With the rapid development of image steganography, steganalysis techniques that are related to detecting the existence of the hidden messages in images also have made great progress. The popular methods consist of extracting the relevant features that help to detect the presence of hidden message, and then designing suitable classifier to separate the classes of cover and stego images. In order to improve the detection performance, the feature dimensions are ever-increasing. As is well known, the state-of-the-art steganalysts are the Spatial Rich Model (SRM) (Fridrich & Kodovský, 2012) and its variants (Holub & Fridrich, 2013; Denemark et al., 2014), which may contain more than 30,000 features. For the large scale and high dimensional training sets, it has been shown that ensemble classifiers, such as FLD ensemble classifier, (Kodovský et al., 2012) are successful. Later, Fridrich et al. (Cogranne et al., 2015) demonstrate that a simple well regularized FLD or a ridge regression can achieve the comparable performance with the ensemble classifiers. In addition, they show that ridge regression implemented by LSMR achieves almost the same detection accuracy as an ensemble classifier for a computational time up to 10 times smaller.
However, for the widely popular linear Support Vector Machine (SVM) and Gaussian SVM, they are difficult to be trained after the presence of rich media models (Kodovský et al., 2012). Compared with the FLD and ridge regression, the major reason for the difficulty in training these standard SVMs is that they require considerably long computational time to solve a linear or a quadratic program involved. In addition, except the regularization parameter which these machine learning algorithms have, Gaussian SVM also needs to search for another optimal kernel parameter in the training process, and it is time consuming.
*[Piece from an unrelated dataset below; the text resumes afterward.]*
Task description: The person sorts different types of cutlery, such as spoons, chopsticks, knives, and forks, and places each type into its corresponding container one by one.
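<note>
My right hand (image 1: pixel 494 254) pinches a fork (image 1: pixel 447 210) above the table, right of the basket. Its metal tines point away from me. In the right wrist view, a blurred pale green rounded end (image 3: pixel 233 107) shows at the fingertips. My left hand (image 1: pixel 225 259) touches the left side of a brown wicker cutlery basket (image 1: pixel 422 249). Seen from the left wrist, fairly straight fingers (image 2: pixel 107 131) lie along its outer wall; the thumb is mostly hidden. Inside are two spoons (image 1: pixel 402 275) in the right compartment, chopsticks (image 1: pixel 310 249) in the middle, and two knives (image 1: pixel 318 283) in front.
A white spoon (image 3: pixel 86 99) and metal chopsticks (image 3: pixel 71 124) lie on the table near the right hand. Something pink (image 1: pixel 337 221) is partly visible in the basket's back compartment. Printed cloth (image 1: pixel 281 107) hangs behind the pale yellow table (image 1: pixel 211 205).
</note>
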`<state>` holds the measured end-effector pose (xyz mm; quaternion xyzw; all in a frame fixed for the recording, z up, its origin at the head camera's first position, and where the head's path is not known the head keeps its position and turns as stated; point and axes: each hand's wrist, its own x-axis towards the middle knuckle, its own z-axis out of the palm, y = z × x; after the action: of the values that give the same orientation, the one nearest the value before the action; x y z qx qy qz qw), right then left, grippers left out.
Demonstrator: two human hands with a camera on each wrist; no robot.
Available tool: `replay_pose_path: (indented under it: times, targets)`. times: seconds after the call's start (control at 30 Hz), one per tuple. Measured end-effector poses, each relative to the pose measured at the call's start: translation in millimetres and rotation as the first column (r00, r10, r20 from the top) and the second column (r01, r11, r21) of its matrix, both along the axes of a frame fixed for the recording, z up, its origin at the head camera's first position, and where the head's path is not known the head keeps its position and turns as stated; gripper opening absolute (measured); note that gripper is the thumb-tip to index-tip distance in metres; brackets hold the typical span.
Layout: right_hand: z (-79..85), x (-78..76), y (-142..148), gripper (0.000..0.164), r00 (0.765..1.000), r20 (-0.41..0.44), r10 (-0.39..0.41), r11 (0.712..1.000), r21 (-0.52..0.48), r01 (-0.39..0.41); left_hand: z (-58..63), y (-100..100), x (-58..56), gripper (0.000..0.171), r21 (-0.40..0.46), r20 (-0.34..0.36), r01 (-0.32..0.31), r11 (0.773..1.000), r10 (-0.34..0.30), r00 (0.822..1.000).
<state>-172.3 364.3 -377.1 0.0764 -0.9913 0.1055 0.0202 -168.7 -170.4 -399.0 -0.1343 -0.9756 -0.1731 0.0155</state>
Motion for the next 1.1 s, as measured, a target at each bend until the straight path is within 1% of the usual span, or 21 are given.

Quite different from the standard SVMs, the linear Proximal Support Vector Machine (PSVM) (Fung & Mangasarian, 2001) which has been proposed based on the much more generic regularization networks (Evgeniou et al., 2000) can be fast implemented without of extensive computation. The linear PSVM separates two classes of data points through proximal hyperplanes with the maximum margin. The strong convexity of the formulation leads to the simple proximal code, which is not always the case in the standard SVMs. Motivated by the PSVM, a simplified nonlinear method referred to Extreme Learning Machine (ELM) (Huang et al., 2012) has been presented for learning single hidden layer feed forward neural networks. ELM has the ability of dealing with the nonlinear feature construction by ELM kernel matrix without the selection of parameters (Huang et al., 2015).